ブラック・ストロベリー
「ヒナセさーん、なんか質問あるらしい!」
後部座席の方、盛り上がっている男子グループのうち1人が通路に顔を出してこちらを向いていた。
「いいですよ、どうしましたか?」
修学旅行のガイドをするとなると、いつも流れは質問コーナーみたいになる。
3日間で仲良くしてくれる生徒さんもいるから、毎度どんな質問でもちゃんと受け答えするのも仕事の一環だと思っている。
「彼氏いるんですかー!!」
顔を出した男の子の隣、窓側の席に座る男の子が座席の間、上から顔を出して私の方を見る。
「バッカお前が相手にされるわけねーだろ!」
「いや、ワンチャンあり得る」
質問をくれた男の子の自信満々な言葉に、どっと笑いが起こる。
きっとムードメーカーなんだろう、周りに冷やかされて楽しそうな彼のほうを見た。
「どうなんですかー?」
「今は残念ながらいないです、でも募集はしてませんねー」
「はい撃沈!」
「はあ、俺の二泊三日詰んだわ…」
笑いを取るのが上手な男の子は、素敵な舞妓さんに出会ってやる、なんてすぐに私から切り替えたのでバスの中はまた笑いに包まれた。
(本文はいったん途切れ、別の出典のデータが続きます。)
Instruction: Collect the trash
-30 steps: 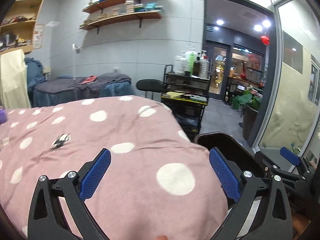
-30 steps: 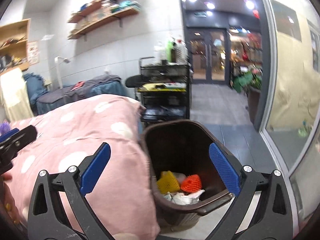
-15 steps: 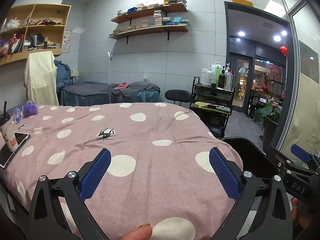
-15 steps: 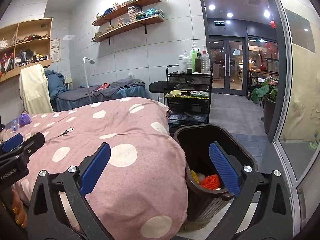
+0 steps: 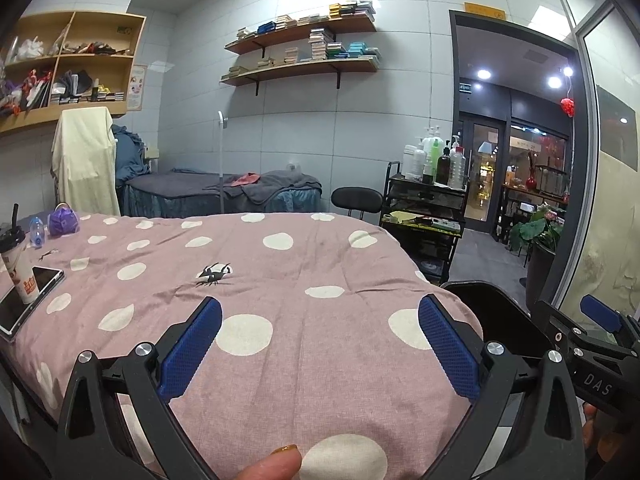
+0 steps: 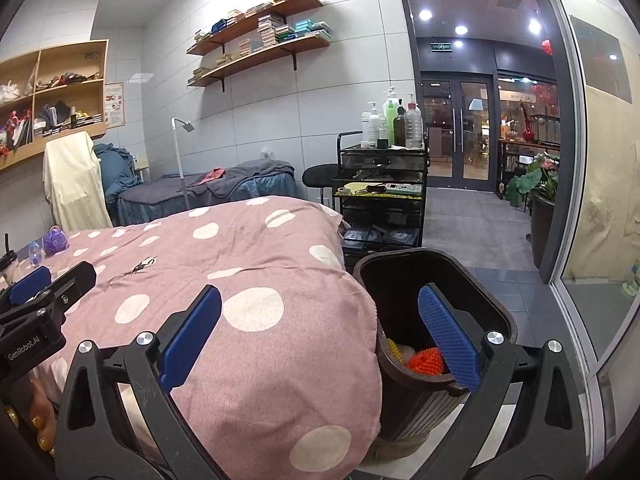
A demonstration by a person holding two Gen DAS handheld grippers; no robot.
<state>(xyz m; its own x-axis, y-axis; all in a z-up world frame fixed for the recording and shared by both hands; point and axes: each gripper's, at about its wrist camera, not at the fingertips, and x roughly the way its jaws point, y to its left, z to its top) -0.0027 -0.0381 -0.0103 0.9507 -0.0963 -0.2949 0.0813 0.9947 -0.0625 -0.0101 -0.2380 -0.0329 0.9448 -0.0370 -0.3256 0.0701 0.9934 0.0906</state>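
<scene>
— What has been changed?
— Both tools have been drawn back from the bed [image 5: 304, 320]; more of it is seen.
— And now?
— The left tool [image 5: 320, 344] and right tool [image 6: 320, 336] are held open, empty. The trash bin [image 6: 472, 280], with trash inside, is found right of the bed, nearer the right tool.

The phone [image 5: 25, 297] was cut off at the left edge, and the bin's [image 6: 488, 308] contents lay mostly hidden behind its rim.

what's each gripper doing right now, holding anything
left gripper: open, holding nothing, over the bed.
right gripper: open, holding nothing, by the trash bin.
</scene>
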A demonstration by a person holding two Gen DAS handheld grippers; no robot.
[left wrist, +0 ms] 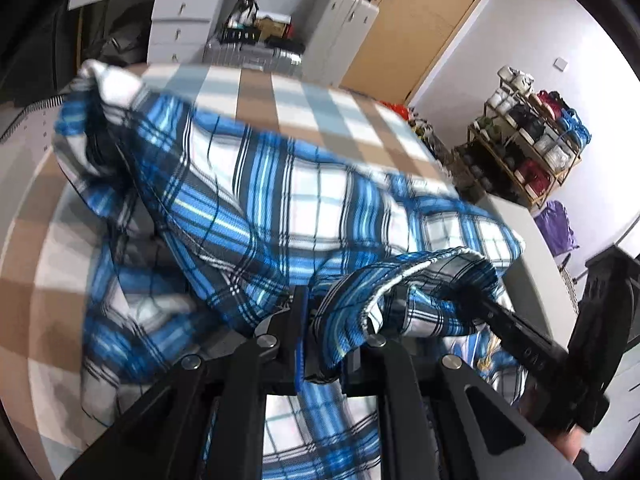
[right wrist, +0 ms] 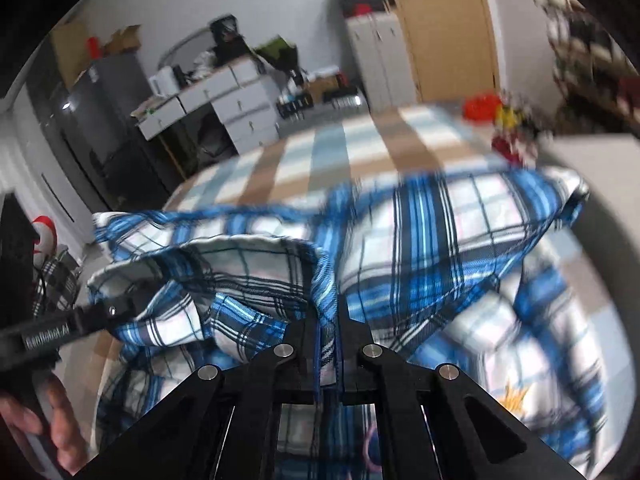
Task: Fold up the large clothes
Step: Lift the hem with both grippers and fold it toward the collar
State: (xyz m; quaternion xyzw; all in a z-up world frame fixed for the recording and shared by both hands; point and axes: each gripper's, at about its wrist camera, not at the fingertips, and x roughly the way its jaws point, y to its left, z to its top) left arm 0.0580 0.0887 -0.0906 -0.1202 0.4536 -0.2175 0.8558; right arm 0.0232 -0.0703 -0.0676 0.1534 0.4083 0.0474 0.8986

「そんな舞妓さんに出会う前に見学する最初の目的地が見えてきました、みなさんここはどこでしょうか?」
「清水寺だ!」
カーテンを開いた子が声を上げると、みんながカーテンを開き外の様子を見て騒ぎ始める。
「後ろの右側の席の男の子、大正解です。ただいま入っていきますのは京都といえば!なんていうほど有名な清水寺でございます。この清水寺は今は昔……」
事前にに作っておいたガイド通り、もう何度目かになる清水寺の説明をしているとバスは駐車場に止まる。